This year at the IFA consumer electronics show in Berlin vendors introduced and demonstrated a plethora of ultra-high resolution TVs, hybrid tablets based on Microsoft's upcoming operating systems, as well as the first device based on Windows Phone 8.
Here are some of most interesting trends at IFA 2012 and the products they have spawned:
LG Electronics, Sony and a number of other vendors all showed so-called 4K TVs, which increase the resolution from the current 1,920-by-1,080 pixels to 3,840-by-2,160 pixels. The term 4K comes from the horizontal resolution.
To take full advantage of the format a big TV is needed, which the TV manufacturers have realized. The screen on Sony's XBR-84X900 measures 84 inches, as does LG's UD (Ultra Definition) 3D TV.
But despite how beautiful the carefully-selected video clips looked on the show floor, there are a few obstacles, including price. LG's TV will cost about US$22,000 when it starts to roll out in North America, Europe, Asia, and Latin America starting in September. There's also a lack native 4K content to watch, which will make it even harder for the technology to take off in the near future.
IFA 2012 was definitely the coming out party for tablets based on Microsoft's upcoming Windows 8 and Windows RT operating systems, which have been developed with tablets in mind. The Windows 8 tablets use Intel processors and the Windows RT devices use processors from ARM.
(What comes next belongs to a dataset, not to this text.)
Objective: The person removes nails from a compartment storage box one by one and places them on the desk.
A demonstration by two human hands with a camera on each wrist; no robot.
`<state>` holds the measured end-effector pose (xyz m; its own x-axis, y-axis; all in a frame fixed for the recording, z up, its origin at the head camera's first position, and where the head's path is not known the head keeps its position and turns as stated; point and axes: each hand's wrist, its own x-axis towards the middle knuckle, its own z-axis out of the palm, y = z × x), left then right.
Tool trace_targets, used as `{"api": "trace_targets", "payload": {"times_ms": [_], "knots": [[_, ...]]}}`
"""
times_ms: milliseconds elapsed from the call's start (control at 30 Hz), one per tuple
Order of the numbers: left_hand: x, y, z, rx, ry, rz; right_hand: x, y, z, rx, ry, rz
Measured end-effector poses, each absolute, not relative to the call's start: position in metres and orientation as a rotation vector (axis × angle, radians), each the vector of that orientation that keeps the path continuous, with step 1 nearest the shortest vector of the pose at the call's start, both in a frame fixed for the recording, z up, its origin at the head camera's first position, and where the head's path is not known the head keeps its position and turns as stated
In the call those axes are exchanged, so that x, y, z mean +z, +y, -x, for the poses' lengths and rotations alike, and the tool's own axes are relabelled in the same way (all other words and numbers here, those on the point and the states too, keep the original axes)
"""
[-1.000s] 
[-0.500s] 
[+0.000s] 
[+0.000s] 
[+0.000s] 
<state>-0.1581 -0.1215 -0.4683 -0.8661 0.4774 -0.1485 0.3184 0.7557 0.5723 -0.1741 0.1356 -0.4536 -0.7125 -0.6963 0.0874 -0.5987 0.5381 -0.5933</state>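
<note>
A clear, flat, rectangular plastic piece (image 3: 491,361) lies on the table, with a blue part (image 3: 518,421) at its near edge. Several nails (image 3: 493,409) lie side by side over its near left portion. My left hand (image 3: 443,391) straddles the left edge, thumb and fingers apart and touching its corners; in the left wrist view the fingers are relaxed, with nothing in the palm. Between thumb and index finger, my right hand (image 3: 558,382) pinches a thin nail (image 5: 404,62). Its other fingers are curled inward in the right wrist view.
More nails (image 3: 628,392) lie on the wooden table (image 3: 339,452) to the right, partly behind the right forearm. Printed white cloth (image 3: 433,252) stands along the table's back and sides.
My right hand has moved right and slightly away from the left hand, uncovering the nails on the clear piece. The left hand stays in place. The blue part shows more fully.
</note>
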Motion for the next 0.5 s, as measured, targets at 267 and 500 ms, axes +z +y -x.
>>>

The PC vendors seem to believe that tablets need a keyboard that can be folded away when not in use or detached when not needed. An example of the latter premiered with Microsoft's Surface tablets, and is also used by Samsung Electronics' ATIV Smart PC, Asus Vivo Tab and Hewlett-Packard's Envy X2. Besides the form factor, the products also have the same screen size, 11.6 inches.
What they will cost when they ship later this year is still a mystery, although Samsung said that in Sweden its ATIV Smart PC will list at 6,400 kronor ($950) excluding tax.
While there were many tablets based on Windows 8 there were also a lot of all-in-one PCs, including new families from Lenovo and Samsung, and products from Toshiba and Acer.
For example, Lenovo's IdeaCentre B340 and B345 will come with 21.5-inch, high-definition touch displays. Users will be able to scroll documents, browse the Web or flip between pictures and movies using various touch gestures.
Users of Samsung's Series 7 and Series 5 All-In-One PCs will also have the option of controlling the computers using hand gestures. They can swipe right or left without touching the screen to turn the pages of an e-book. Users can also rotate their palm clockwise or counter-clockwise to change the volume while watching a movie, or wave their hands to stop it playing.